September 28, 2007

Apple owns you

It’s an adage of the internet world that if you compare something to the Nazis, then your argument is defeated.

So I won’t. But…

Apple have issued a compulsory update to their iPhones which means that anyone who’s tried using the device on a phone network other than AT&T, will now find the iPhone is basically dead. Permanently.

If this isn’t the most authoritarian technology company in the world, then who is?

“Microsoft” – I hear you shout!

Well, not really. I don’t think they’ve ever charged someone £900 per year for a product which you can’t mess around with.

Most companies have something called a ‘EULA’ – or End User Licensing Agreement – which most people have traditionally ignored.

These put restrictions on what people can do with a product, such as a computer game. They’re often disregarded by modders and people who play games on friends’ machines.

I can’t think of an example of a hardware company using the EULA in such a measly way as Apple are doing.

And as every device on the planet (including, maybe one day, your own body) becomes connected to the net, what other products could be shut down once you play around with them? Perhaps Olympic athletes should have a chip in them that injects them with lactic acid if it detects an illegal drug?

So do you own an iPod or iPhone? Or do they own you?

P.S. I don’t own an iPhone.

- 2 comments by 1 or more people Not publicly viewable

  1. It’s quite a complex situation. I imagine it’s a mixture of things including:

    1) Apple has entered into contracts with network providers to limit the hardware to certain providers.

    2) The people who buy the phone can only buy it as part of a contract with those providers in which they buyer pays for the phone during the (presumably) 18-month term of that contract and that until you have fully paid for the phone you do not really own it (just throwing a guess here) and are therefore subject to limitations on what you can and can’t do with the phone.
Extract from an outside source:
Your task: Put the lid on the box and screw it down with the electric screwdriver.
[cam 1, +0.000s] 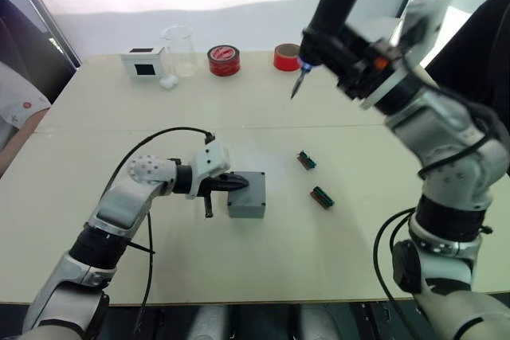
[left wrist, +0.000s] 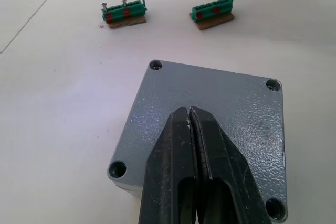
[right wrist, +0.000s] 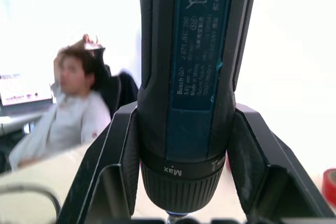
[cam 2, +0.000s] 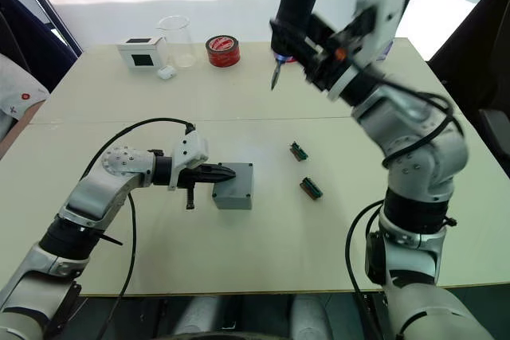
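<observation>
- Lid (left wrist: 210,124) sits square on the box (cam 1: 247,205), mid-table, corners lined up – placing step looks done.
- Left gripper (cam 1: 236,183) lies across the lid's top w/ both fingers (left wrist: 178,171) pressed together, nothing between them; reads as pinning the lid down, not gripping it.
- Right gripper (right wrist: 184,145) is clamped round the electric screwdriver (cam 1: 339,1), one finger each side of the barrel.
- Driver is held high over the far half of the table, bit (cam 1: 298,84) pointing down, well apart from the box – no contact w/ any corner yet.
- Four corner holes on the lid, e.g. near one (left wrist: 116,169); can't tell from here if screws are seated in them. Look like dark open recesses, so my guess is the screwing hasn't begun.
- Left to do, as I judge it: bring the bit down to each corner in turn, drive all four, keep the lid pinned meanwhile.
- Count, task items: 1 box, 1 lid, 1 driver.
- Count, others: 2 green terminal blocks (cam 1: 307,160) (cam 1: 322,197) on the table beside the box on the robot's right; one carries small screws on top in the left wrist view.
- Far edge: 2 red tape rolls (cam 1: 224,60) (cam 1: 286,56), 1 clear beaker (cam 1: 179,49), 1 white box w/ black panel (cam 1: 144,62), small white bit (cam 1: 168,82) next to it.
- A person (right wrist: 68,108) is seated in the background, not at the table's work area.
</observation>
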### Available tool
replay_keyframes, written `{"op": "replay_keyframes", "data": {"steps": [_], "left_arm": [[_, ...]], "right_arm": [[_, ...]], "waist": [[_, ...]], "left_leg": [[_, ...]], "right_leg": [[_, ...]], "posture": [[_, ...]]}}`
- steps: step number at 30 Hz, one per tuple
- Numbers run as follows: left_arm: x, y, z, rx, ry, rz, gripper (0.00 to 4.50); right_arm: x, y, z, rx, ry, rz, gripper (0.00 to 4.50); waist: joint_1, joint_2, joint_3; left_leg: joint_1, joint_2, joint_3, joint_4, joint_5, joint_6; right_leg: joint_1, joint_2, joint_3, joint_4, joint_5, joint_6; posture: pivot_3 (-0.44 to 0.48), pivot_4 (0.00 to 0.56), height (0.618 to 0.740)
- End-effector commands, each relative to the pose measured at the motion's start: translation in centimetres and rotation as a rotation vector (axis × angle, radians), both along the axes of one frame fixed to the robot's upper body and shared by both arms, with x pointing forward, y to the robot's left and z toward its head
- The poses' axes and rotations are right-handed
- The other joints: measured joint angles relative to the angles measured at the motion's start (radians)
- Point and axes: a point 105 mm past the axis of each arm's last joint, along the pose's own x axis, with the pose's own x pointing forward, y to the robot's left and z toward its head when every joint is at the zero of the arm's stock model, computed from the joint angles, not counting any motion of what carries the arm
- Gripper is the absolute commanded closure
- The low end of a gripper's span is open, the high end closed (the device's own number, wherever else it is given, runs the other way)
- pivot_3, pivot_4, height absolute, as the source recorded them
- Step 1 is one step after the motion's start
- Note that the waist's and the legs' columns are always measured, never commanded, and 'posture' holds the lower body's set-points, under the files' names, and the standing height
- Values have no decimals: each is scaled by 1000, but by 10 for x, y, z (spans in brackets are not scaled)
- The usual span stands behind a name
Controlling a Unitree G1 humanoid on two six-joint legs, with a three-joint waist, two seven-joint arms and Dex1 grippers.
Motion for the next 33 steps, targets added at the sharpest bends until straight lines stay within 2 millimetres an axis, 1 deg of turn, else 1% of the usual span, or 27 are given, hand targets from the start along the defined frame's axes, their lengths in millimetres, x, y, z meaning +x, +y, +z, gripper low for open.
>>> {"op": "replay_keyframes", "data": {"steps": [1, 2, 3, 4, 5, 6, 7, 8, 10, 12, 14, 20, 23, 30, 32, 33], "left_arm": [[2, 0, 7, -137, 70, 53, 4500], [1, -2, 17, -189, 82, 40, 4500], [-1, -4, 23, -220, 92, 29, 4500], [-5, -6, 29, -251, 105, 3, 4500], [-8, -7, 31, -250, 112, -10, 4500], [-11, -8, 32, -237, 109, -25, 4500], [-15, -9, 32, -221, 101, -49, 4500], [-18, -12, 32, -209, 94, -64, 4500], [-31, -16, 34, -185, 82, -127, 4500], [-41, -18, 33, -144, 67, -176, 4500], [-47, -21, 31, -114, 57, -202, 4500], [-51, -27, 29, -112, 52, -201, 4500], [-53, -27, 26, -101, 53, -189, 4500], [-53, -23, 23, -87, 55, -168, 4500], [-50, -22, 22, -85, 51, -156, 4500], [-48, -21, 22, -83, 47, -148, 4500]], "right_arm": [[27, -53, -24, -47, 328, -161, 2755], [31, -70, -38, -97, 439, -216, 2755], [32, -83, -45, -125, 509, -253, 2755], [34, -101, -56, -177, 589, -326, 2755], [34, -114, -65, -227, 653, -372, 2755], [32, -127, -78, -273, 740, -406, 2755], [27, -141, -92, -308, 829, -435, 2755], [24, -150, -100, -325, 884, -447, 2755], [12, -169, -122, -340, 1040, -438, 2755], [4, -186, -144, -382, 1160, -463, 2755], [1, -192, -156, -438, 1214, -459, 2755], [6, -197, -173, -517, 1277, -429, 2755], [5, -199, -179, -552, 1303, -413, 2755], [7, -203, -187, -619, 1336, -397, 2755], [7, -204, -188, -639, 1341, -391, 1734], [7, -205, -189, -647, 1342, -387, 1416]], "waist": [[0, -4, 3], [1, -4, 5], [2, -4, 7], [3, -5, 10], [2, -5, 12], [-1, -3, 14], [-2, 0, 16], [-3, 2, 17], [-9, 3, 20], [-15, 4, 23], [-23, 5, 25], [-27, 6, 28], [-24, 6, 28], [-21, 5, 28], [-21, 5, 28], [-21, 5, 28]], "left_leg": [[0, 0, 0, 0, 0, 0], [0, 0, 0, 1, 0, 0], [-2, 0, 0, 3, 0, 0], [-3, 0, 0, 3, 0, 0], [-5, 0, 0, 5, 0, 1], [-11, 0, 0, 6, -1, 1], [-18, 0, 0, 8, 0, 1], [-20, -1, 2, 9, 0, 1], [-20, 0, 4, 8, -1, 2], [-20, 1, 6, 7, -1, 3], [-20, 1, 7, 7, -2, 4], [-18, 1, 8, 11, -2, 4], [-18, 1, 8, 11, -2, 4], [-19, 0, 8, 13, -2, 4], [-18, 0, 7, 13, -2, 4], [-18, 0, 7, 13, -2, 3]], "right_leg": [[0, 0, 0, 0, 0, 0], [1, -1, 0, 0, 0, -1], [0, -1, 0, 0, -1, -3], [0, -1, 0, -1, -2, -4], [-1, -1, 0, -1, -2, -4], [-7, -1, 0, -1, -2, -4], [-13, -1, 0, 1, 1, -1], [-15, -1, 0, 1, 2, 1], [-16, 0, 0, 0, 1, 1], [-16, 1, 0, -1, 1, 1], [-16, 1, 1, -1, 1, 2], [-16, 1, 2, 2, 3, 5], [-16, 1, 2, 2, 3, 5], [-14, 1, 2, 1, 3, 6], [-14, 1, 2, 1, 4, 6], [-14, 1, 2, 1, 4, 6]], "posture": [[0, 150, 740], [0, 150, 740], [0, 150, 740], [0, 150, 740], [0, 150, 740], [0, 150, 740], [0, 150, 740], [0, 150, 740], [0, 150, 740], [0, 150, 740], [0, 150, 740], [0, 150, 740], [0, 150, 740], [0, 150, 740], [0, 150, 740], [0, 150, 740]]}}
    3) You enter into all sorts of agreements when you buy and/or use these things. I have no idea what would be considered legally binding and I’m not even sure if such an issue (with regards to this specific behaviour) has ever really been decided on in legislation/court but you’d probably need a lot of money to go and sue apple (and perhaps O2) over the blocking of your phone because you had it tinkered with.

    Out of interest, does the update actually kill all the features of the phone as opposed to just the usage of it as a phone.

    01 Oct 2007, 18:33

  2. Jee

    I think Mr Gruber puts it best:

    and if you choose to administer this pill to your hacked-to-produce-cheese cow, it does not amount to the purveyor of said cow coming into your barn and killing it. It amounts to you killing your cow.